Di diritti non si parla mai abbastanza. Non a caso i padovani ieri sera hanno affollato la Sala Rossini del Pedrocchi per il “Dialogo tra scienza e diritti civili” con Marco Cappato, il volto più noto della battaglia per l’eutanasia legale, attivista politico e tesoriere dell’associazione Luca Coscioni. Un momento di riflessione offerto dal Galileo Festival, promosso dal Comune insieme a ItalyPost e Gruppo Nem. Nella «terra della grande promessa disattesa» – come l’ha definita la moderatrice, nonché giornalista dei quotidiani Nem, Laura Berlinghieri – non si poteva non partire da quel 16 gennaio scorso, quando il Veneto ha perso l’occasione di essere la prima regione italiana ad approvare una legge sul fine vita. Necessaria una premessa: «Una sentenza della Corte costituzionale ha stabilito che il suicidio assistito è legale a certe condizioni: volontà lucida e consapevole, sofferenza insopportabile, patologia irreversibile, l’essere tenuto in vita da un trattamento di sostegno vitale», spiega Cappato, «la verifica delle condizioni la deve fare la Regione, ma qualcuno ha aspettato due anni, solo perché la Regione era contraria. La nostra legge di iniziativa popolare chiede che la verifica delle condizioni della persona si faccia in una ventina di giorni».
Veniamo quindi al Veneto: «Non è stato possibile avere un dibattito sul contenuto della proposta, abbiamo assistito alla solita scena all’italiana», commenta l’ex eurodeputato, «e nonostante il sostegno di Zaia, hanno impallinato la proposta. Il risultato è che non ci sono tempi e procedure certe». Comunque la battaglia continua anche per le persone che non sono dipendenti da un trattamento di sostegno vitale in senso stretto, come i malati terminali di cancro. «Abbiamo ripreso le azioni di disobbedienza civile, organizzando il viaggio all’estero ad altre 5 persone. Il 19 giugno la Corte dovrà decidere se quel criterio vada inteso in senso stretto, e allora dovremo affrontare un processo, oppure se l’Italia potrà essere come la Svizzera». Quella sull’eutanasia è una battaglia che supera i confini politici di destra e sinistra. «Il tema ormai appartiene al vissuto delle persone», ragiona il paladino dei diritti, «la trasversalità di questi temi è evidente». Eppure non c’è una legge: «Quando l’interesse generale non riesce a prevalere su un interesse particolare, significa che c’è un problema di scarso funzionamento della democrazia», osserva Cappato, «attualmente abbiamo dei testi in Parlamento che sono tutti peggiorativi». E punge anche i politici «teoricamente favorevoli»: «Non li ho mai sentiti spendere un’unghia di energia politica a favore di questa battaglia. Ci vuole meno disciplina di partito e più impegno sugli obiettivi, altrimenti la politica diventa una rissa ideologica».

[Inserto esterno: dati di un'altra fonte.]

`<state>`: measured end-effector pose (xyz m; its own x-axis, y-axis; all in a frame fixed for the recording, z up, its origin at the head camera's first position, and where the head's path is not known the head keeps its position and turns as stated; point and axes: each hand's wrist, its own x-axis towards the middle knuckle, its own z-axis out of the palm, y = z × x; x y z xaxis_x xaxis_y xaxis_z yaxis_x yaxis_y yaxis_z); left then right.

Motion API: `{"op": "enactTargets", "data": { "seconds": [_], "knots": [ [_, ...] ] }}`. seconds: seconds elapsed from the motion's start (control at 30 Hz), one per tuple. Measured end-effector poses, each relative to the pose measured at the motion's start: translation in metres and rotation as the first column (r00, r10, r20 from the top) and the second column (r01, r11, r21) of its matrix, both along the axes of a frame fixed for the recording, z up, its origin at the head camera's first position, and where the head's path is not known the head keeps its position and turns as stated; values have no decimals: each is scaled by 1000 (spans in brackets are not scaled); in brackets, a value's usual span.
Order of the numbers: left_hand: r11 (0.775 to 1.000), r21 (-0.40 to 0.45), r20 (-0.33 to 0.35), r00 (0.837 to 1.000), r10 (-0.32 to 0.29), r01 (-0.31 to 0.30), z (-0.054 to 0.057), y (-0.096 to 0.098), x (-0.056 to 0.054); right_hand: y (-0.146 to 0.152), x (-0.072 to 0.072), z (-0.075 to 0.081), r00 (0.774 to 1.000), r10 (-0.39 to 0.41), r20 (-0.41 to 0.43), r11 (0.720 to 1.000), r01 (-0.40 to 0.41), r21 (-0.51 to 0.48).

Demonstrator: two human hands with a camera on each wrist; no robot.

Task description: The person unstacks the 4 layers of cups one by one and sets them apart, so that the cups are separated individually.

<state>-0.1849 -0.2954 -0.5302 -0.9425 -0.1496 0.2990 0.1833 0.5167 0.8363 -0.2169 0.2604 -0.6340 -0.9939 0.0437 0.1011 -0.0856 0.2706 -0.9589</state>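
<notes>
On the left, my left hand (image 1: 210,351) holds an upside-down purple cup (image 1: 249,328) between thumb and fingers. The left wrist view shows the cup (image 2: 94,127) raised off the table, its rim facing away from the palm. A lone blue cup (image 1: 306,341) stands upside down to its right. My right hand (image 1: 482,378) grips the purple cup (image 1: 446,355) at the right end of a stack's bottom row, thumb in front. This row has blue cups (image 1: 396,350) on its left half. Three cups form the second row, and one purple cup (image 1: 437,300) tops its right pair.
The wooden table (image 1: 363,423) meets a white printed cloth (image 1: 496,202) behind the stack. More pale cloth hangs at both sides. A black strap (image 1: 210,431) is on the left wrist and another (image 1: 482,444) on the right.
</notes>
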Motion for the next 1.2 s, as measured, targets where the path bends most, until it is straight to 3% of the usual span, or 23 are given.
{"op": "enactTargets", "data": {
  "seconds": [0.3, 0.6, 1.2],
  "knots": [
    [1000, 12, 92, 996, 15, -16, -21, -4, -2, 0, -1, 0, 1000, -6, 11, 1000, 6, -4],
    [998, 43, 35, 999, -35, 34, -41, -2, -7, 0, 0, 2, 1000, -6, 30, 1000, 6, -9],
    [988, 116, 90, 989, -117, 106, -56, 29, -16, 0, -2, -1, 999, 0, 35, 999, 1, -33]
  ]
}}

Dato il contenitore – il festival della scienza e innovazione – non poteva mancare una riflessione su come la scienza debba essere al servizio dell’umanità: «È compito dello Stato fornire la conoscenza che mette nelle condizioni di esercitare i diritti e le libertà. Questo il passaggio più importante della connessione tra scienza e i diritti civili». E sull’atavico conflitto tra scienza e religione, dice: «Non credo vada ricercata una mediazione. Anzi se non si è in grado di separare gli ambiti, ci si trova di fronte ai più terribili errori».